# Exercise details
Below are some records; quote exactly the lines from the one that contains "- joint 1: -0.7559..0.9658" through the one that contains "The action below", inclusive, and no others.
------
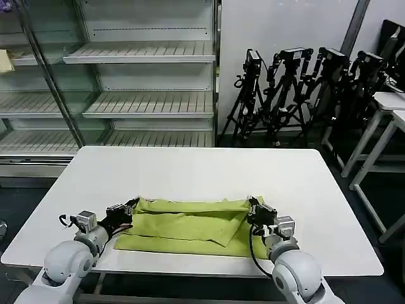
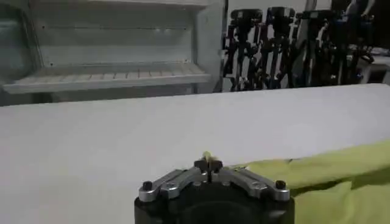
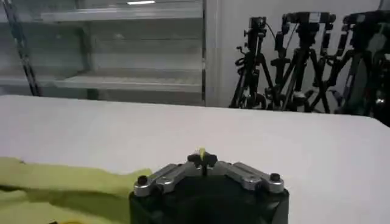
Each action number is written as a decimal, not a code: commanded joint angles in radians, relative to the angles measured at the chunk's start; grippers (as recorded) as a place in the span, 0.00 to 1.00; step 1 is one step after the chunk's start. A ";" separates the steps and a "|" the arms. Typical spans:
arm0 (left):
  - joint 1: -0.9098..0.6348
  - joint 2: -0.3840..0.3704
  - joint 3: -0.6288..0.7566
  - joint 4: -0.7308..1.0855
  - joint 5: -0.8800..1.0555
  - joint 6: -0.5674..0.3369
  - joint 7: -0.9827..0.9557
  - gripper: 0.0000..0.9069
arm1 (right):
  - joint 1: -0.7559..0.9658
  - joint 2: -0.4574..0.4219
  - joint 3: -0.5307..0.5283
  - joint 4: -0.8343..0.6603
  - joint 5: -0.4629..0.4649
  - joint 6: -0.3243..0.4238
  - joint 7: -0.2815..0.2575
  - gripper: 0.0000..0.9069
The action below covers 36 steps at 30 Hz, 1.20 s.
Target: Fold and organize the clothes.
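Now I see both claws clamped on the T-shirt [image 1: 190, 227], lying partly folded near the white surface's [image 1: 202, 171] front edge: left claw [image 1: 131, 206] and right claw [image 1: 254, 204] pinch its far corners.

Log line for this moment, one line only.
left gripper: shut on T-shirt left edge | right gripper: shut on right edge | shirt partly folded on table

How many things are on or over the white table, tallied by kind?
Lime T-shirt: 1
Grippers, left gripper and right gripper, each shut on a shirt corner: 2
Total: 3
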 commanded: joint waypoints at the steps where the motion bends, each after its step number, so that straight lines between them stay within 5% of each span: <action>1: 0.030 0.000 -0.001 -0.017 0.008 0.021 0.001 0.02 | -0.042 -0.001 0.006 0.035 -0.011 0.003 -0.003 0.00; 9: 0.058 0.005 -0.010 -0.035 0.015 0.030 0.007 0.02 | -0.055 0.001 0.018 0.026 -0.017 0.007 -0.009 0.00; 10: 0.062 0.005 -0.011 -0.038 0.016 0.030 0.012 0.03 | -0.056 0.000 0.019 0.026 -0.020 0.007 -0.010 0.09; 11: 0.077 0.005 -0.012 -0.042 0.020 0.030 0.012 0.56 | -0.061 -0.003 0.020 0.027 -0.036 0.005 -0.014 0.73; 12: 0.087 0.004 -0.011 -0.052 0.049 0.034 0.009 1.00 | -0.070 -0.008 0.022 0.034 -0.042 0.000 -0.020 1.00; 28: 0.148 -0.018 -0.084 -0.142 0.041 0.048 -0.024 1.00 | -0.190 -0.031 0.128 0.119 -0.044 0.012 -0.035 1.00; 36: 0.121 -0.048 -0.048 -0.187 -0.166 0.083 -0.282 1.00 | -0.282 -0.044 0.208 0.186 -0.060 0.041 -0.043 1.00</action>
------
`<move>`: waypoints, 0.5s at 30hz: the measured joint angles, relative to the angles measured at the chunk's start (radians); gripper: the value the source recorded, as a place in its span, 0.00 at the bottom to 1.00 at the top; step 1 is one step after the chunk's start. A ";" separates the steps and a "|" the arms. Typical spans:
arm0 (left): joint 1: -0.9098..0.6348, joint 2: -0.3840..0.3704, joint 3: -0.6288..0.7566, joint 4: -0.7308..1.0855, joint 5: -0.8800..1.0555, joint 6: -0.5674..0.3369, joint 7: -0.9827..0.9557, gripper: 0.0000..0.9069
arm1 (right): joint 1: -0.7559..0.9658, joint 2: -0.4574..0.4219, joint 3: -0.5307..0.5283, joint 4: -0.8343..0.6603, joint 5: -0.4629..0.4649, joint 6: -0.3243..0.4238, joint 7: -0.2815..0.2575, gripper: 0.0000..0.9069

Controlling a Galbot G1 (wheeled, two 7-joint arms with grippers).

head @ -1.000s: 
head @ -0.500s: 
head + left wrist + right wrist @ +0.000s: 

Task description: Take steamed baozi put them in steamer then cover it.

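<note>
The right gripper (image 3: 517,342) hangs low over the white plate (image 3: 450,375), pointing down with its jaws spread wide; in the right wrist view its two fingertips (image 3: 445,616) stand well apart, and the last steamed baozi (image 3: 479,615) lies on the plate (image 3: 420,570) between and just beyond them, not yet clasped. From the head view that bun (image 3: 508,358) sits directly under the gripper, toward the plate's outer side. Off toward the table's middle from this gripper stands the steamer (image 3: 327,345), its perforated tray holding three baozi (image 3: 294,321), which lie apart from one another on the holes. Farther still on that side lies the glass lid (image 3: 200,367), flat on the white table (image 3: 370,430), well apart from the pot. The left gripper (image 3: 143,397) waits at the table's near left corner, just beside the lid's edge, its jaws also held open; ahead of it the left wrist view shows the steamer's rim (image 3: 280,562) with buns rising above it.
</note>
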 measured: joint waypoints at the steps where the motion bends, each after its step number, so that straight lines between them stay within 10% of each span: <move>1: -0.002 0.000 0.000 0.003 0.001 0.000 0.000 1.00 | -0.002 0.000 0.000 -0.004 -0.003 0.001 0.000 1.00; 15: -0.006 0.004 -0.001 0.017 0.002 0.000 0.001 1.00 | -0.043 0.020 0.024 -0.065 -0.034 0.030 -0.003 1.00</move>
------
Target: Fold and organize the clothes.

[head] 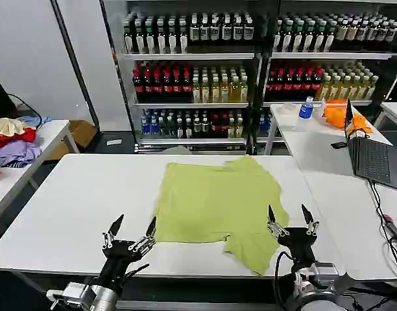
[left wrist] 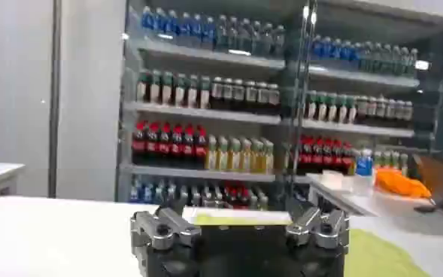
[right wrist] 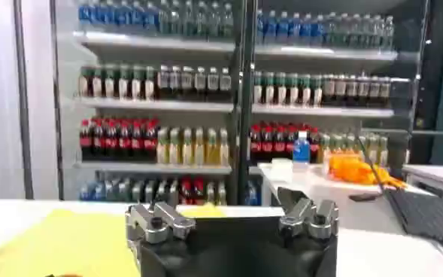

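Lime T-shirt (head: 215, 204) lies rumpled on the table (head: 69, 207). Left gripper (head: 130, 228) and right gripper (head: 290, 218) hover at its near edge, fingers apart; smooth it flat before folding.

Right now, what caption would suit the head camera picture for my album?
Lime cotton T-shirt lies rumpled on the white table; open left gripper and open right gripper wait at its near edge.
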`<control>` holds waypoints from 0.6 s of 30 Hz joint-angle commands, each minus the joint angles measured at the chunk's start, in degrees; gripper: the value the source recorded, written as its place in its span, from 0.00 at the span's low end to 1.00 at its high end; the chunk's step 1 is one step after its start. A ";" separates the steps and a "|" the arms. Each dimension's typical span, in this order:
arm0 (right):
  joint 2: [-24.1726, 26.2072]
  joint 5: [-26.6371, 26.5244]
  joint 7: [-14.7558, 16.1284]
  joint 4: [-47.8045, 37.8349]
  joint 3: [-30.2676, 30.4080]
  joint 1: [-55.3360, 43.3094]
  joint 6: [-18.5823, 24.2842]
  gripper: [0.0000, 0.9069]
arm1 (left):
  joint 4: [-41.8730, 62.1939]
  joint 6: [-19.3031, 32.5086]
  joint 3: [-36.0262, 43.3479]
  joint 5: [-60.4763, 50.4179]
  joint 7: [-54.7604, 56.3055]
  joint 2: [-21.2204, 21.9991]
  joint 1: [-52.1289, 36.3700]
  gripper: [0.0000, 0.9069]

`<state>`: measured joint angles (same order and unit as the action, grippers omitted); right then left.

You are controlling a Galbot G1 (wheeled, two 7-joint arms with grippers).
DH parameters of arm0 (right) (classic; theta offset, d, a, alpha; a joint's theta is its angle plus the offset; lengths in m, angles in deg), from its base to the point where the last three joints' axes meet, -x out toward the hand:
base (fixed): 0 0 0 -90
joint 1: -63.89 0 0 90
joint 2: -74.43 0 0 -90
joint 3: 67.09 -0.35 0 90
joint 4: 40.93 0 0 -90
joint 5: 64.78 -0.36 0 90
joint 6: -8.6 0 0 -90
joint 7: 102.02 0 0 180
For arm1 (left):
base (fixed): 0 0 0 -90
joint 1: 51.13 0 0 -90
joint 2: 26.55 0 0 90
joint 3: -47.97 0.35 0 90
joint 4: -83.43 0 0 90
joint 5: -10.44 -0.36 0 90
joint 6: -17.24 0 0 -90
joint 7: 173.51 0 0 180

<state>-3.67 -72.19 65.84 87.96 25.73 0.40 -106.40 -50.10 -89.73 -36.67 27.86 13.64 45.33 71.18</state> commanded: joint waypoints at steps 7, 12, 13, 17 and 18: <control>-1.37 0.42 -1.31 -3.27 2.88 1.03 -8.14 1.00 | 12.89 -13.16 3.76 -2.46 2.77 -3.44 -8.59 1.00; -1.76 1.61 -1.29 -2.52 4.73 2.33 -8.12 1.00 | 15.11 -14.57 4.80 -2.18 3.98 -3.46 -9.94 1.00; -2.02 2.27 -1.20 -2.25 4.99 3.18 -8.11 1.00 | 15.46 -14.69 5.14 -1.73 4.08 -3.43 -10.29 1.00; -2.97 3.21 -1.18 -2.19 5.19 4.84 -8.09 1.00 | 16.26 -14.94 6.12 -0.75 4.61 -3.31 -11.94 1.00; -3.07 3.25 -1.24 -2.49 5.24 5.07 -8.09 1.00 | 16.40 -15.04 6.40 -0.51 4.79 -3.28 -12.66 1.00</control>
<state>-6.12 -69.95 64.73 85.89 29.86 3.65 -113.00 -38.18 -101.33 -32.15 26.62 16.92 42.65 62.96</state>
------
# Result for this exercise
  - joint 1: -0.7559..0.9658
  - joint 2: -0.4574..0.4219
  - joint 3: -0.5307..0.5283
  - joint 4: -0.8343..0.6603
  - joint 5: -0.4629..0.4649
  - joint 6: -0.3243..0.4238
  - joint 7: -0.2815..0.2575
  - gripper: 0.0000..0.9069
The action below covers 36 steps at 30 Hz, 1.20 s.

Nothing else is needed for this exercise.